++++ Supplied material ++++

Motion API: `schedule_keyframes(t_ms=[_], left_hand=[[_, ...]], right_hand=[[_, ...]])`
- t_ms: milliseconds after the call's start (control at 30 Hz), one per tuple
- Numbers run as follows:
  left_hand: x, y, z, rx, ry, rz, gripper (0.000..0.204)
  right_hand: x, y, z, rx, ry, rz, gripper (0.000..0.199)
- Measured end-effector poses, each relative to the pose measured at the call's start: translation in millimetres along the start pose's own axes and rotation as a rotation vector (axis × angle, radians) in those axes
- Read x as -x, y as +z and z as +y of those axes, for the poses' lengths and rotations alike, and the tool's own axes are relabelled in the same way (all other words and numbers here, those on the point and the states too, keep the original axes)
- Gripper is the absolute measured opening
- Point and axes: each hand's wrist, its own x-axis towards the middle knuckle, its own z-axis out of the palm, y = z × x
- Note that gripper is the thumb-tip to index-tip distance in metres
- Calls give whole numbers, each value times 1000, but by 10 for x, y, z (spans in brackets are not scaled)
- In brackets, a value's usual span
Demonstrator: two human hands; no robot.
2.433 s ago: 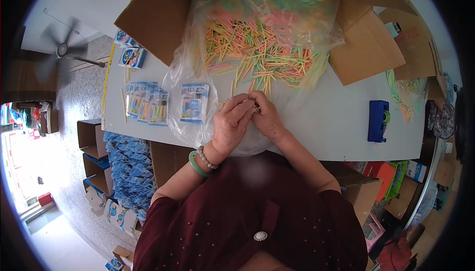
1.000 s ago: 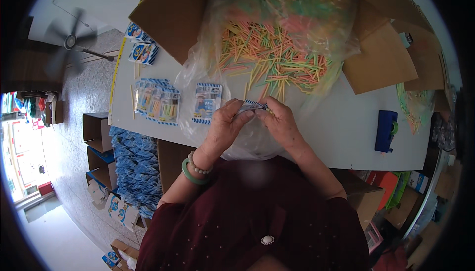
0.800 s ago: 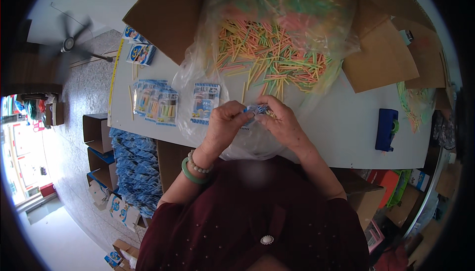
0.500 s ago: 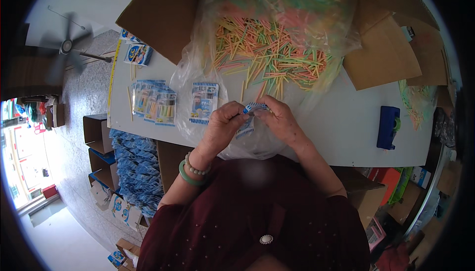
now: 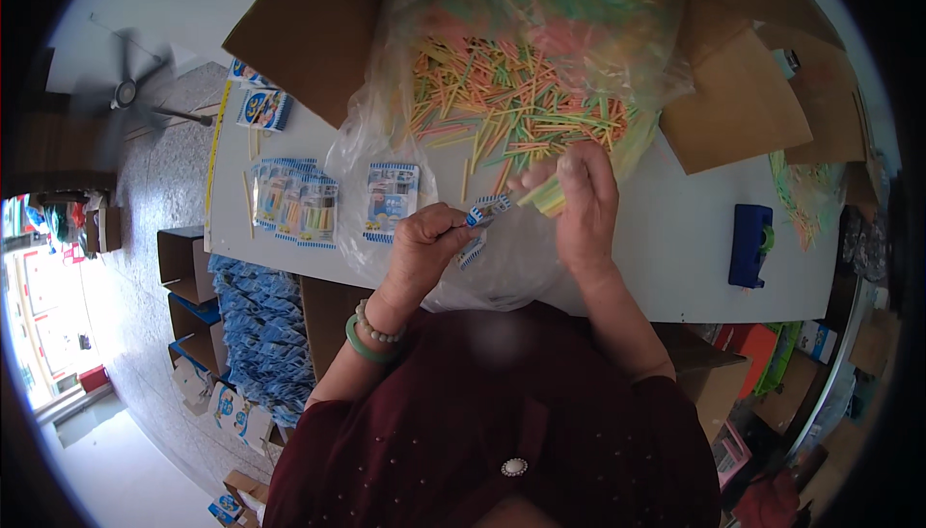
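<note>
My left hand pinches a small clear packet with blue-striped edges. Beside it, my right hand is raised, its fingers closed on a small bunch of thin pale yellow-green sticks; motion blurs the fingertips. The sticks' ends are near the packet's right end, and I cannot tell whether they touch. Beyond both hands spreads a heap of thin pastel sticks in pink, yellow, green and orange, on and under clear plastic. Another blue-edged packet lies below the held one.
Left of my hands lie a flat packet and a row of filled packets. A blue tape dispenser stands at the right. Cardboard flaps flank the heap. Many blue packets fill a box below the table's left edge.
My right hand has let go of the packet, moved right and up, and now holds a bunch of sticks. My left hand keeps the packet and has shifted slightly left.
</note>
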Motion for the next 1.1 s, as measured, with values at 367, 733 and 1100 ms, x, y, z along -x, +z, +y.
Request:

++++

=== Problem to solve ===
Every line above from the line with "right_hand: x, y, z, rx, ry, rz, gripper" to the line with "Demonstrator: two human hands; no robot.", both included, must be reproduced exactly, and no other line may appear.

=== Response to the task ===
  right_hand: x, y, z, rx, ry, rz, gripper (0.000..0.199)
- Measured end-effector poses, each relative to the pose measured at the call's start: translation in millimetres along the start pose's own axes and rotation as a rotation vector (axis × angle, radians) in those axes
- Read x as -x, y as +z and z as +y of those axes, for the poses' lengths and rotations alike, and the tool's own axes are relabelled in the same way (all other words and numbers here, those on the point and the states too, keep the original axes)
- Gripper is the absolute measured opening
- Point and axes: each hand's wrist, its own x-axis towards the middle knuckle, its own z-axis out of the palm, y = z × x
- Note that gripper is the thumb-tip to index-tip distance in metres
- Calls give whole numbers, each value times 1000, but by 10 for x, y, z (spans in brackets are not scaled)
- In brackets, a value's usual span
Demonstrator: two human hands; no robot.

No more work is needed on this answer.